» Required work:
Copy out the listing in full, exactly as written, but not its pictures.
•••
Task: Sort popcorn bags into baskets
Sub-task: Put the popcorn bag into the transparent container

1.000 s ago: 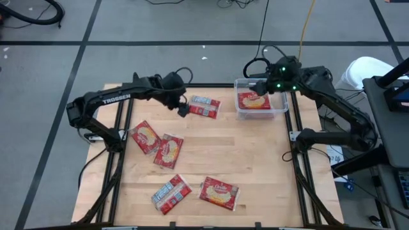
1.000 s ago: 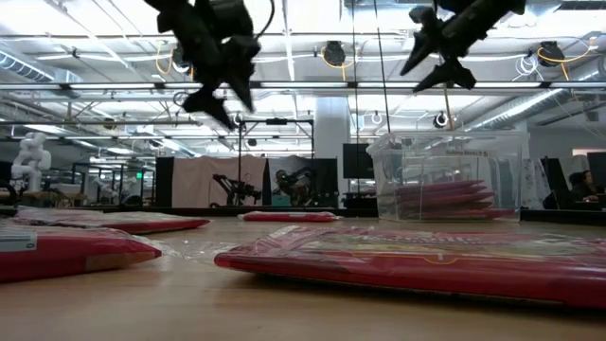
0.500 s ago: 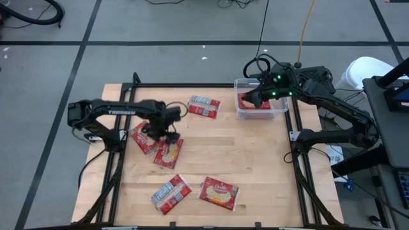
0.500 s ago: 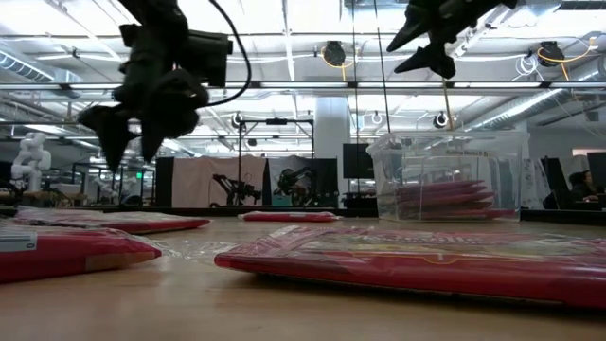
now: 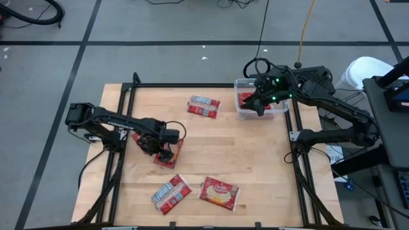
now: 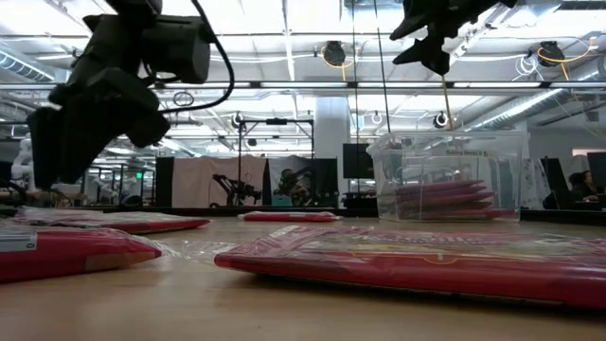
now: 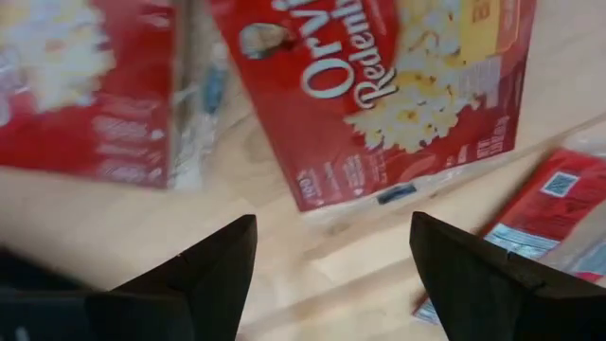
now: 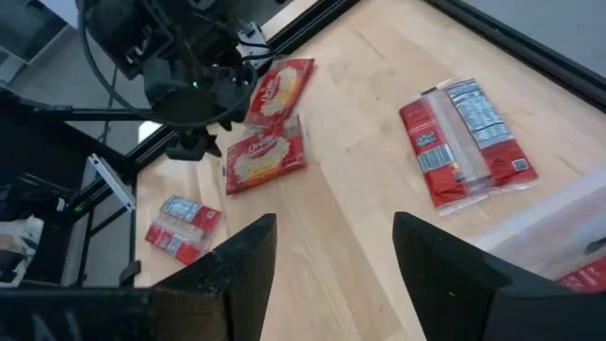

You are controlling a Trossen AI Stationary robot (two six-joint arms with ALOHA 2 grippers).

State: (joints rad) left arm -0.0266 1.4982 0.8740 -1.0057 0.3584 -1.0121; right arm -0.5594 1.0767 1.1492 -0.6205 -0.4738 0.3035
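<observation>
Red popcorn bags lie flat on the wooden table. Two overlap at the left: one [image 5: 169,155] shows its popcorn picture [image 7: 398,85], while the other [image 5: 142,136] is partly under my left arm. A bag with white-grey print [image 5: 204,107] lies at the far middle, and two more [image 5: 171,193] [image 5: 220,193] lie near the front edge. The clear tub [image 5: 278,110] at the far right holds stacked bags [image 6: 445,199]. My left gripper [image 7: 331,275] hovers open, low over the overlapping pair. My right gripper [image 8: 331,275] hangs open above the tub's left part.
Black frame rails [image 5: 121,160] run along the table's left and right sides. Bare wood [image 5: 243,153] lies between the bags and the tub. A white bin [image 5: 364,70] stands off the table's right. The room behind holds racks and equipment [image 6: 237,189].
My left gripper has swung from beside the far-middle bag toward the table's near left and come down over the two overlapping bags, staying open. My right gripper has shifted a little toward the near edge above the tub. No bag has moved.
</observation>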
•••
» Exercise response:
Task: Sort popcorn bags into baskets
Sub-task: Put the popcorn bag into the transparent container

1.000 s ago: 
1.000 s ago: 
0.500 s ago: 
0.500 s ago: 
now: 
now: 
now: 
now: 

You are controlling a Trossen AI Stationary robot (two six-joint arms with ALOHA 2 grippers).

State: (joints rad) left arm -0.0266 1.4982 0.8740 -1.0057 0.3584 -1.0121; right arm -0.5594 1.0767 1.1492 -0.6205 -0.4738 0.3035
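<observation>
Red popcorn bags lie flat on the wooden table. Two overlap at the left: one [image 5: 169,155] shows its popcorn picture [image 7: 398,85], while the other [image 5: 142,136] is partly under my left arm. A bag with white-grey print [image 5: 204,107] lies at the far middle, and two more [image 5: 171,193] [image 5: 220,193] lie near the front edge. The clear tub [image 5: 278,110] at the far right holds stacked bags [image 6: 445,199]. My left gripper [image 7: 331,275] hovers open, low over the overlapping pair. My right gripper [image 8: 331,275] hangs open above the tub's left part.
Black frame rails [image 5: 121,160] run along the table's left and right sides. Bare wood [image 5: 243,153] lies between the bags and the tub. A white bin [image 5: 364,70] stands off the table's right. The room behind holds racks and equipment [image 6: 237,189].
My left gripper has swung from beside the far-middle bag toward the table's near left and come down over the two overlapping bags, staying open. My right gripper has shifted a little toward the near edge above the tub. No bag has moved.
</observation>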

Nothing remains to add to the answer.